The odds of such an event occurring over 1,000 years are 48.7%! Given these statistics, it is not at all surprising to see one such event in Moscow over the past 1,000 years.

2) Part of the problem of course is that the Russian heat wave has already occurred, and this can create a form of hindsight bias in our consideration of rare events.  So looking forward, what are the odds of anbother such event occurring in Russia over the next decade, assuming these same odds (which, again may or may not be accurate).

To answer this enter the following into the calculator:

n = 100 (10 years * 10 high pressure systems per year)
k = 1 event
p = of probability 0.00006667 (that is, 1/15,000)

The answer is 0.7%, pretty small, but not zero.  If you were laying odds in order to bet on such an occurrence they would be about 143 to 1.  A longshot, but not impossible.

3) With weather there are all sorts of events that can be classified as extreme -- floods, hurricanes, drought, temperature, and so on.  I have no idea how many such weather "events" there might be in a year.  But for fun, lets assume that there are 1,000 weather "events" in a year.  We might ask, what is the probability of seeing a 1 in 15,000 year event (of any type) over the course of a year?

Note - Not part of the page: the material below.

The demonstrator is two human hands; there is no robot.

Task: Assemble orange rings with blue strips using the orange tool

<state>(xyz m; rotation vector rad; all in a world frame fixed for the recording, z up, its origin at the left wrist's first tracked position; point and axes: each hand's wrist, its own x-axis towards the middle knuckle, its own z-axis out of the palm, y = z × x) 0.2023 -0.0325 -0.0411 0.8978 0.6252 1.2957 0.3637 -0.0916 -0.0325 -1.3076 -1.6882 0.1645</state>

n = 1000 (1 year * 1,000 events)
k = 1 event
p = of probability 0.00006667 (that is, 1/15,000)

The odds of at least one 1 in 15,000 year event is 6.4% for one year.  How about over the next 10 years?  28.3%!!

If you want to test out different numbers than I used above, it is easy to do so.  But whatever numbers you use, you'll find that individual rare events are not so rare when considered over time and space.  This is one reason why the issue of attribution of causality is so frustratingly difficult (it is also difficult because of uncertainties in both "n" and "p" in the calculations above).

More specifically, there are three reasons why the question of whether extreme events are increasing due to specific causal factors is difficult to answer with certainty: (1) a short data record, (2) specific extremes occur infrequently and (3) a range of legitimate methodological approaches to the issue.  In such circumstances it would be easy to be fooled by randomness and black swans.   The good news is that the best policies in these conditions do not require certainty about causality, they instead emphasize robustness to uncertainty and ignorance.